Google and some of its many Android partners have announced a new agreement called PAX, with an aim to defend themselves against software patent lawsuits.
The group, which also includes electronics giants like Samsung and LG, have agreed on sharing patents covering "Android and Google Applications" on any device that meets Android's compatibility requirements. The patents will be shared for free, and any can company can decide to join the group anytime. This agreement was made to expand the openness of Android ecosystem.
While the actual name of the agreement is the "Android Networked Cross-License," it is being called PAX, which means peace in Latin.

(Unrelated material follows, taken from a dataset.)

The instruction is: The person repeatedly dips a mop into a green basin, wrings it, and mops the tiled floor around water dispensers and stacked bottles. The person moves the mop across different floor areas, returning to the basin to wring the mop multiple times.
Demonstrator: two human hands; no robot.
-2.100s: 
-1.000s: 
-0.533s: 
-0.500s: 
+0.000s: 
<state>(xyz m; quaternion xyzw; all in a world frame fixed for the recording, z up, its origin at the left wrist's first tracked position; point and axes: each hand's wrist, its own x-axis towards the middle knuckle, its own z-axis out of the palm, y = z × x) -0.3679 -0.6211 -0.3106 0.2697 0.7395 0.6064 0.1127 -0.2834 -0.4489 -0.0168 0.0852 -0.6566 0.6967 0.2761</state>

Jamie Rosenberg, an Android business VP with Google explained the reason for this name saying "It is with a hope for such benefits that we are announcing our newest patent licensing initiative focusing on patent peace, which we call PAX."
It is not yet known what kind of patents will be shared or what threats these companies wish to defend against. However, the agreement should help participants against software patent lawsuits. The PAX group believes that it will materially reduce patent risk.
The agreement could be really beneficial for both Google and Samsung.
In the case of the former, this agreement will open up the Android ecosystem to smaller companies that may want to make a device but is afraid of litigation. While Samsung being the company which makes and sells more Android devices than anyone in the group, it will make harder for patent trolls to target the Korean giant.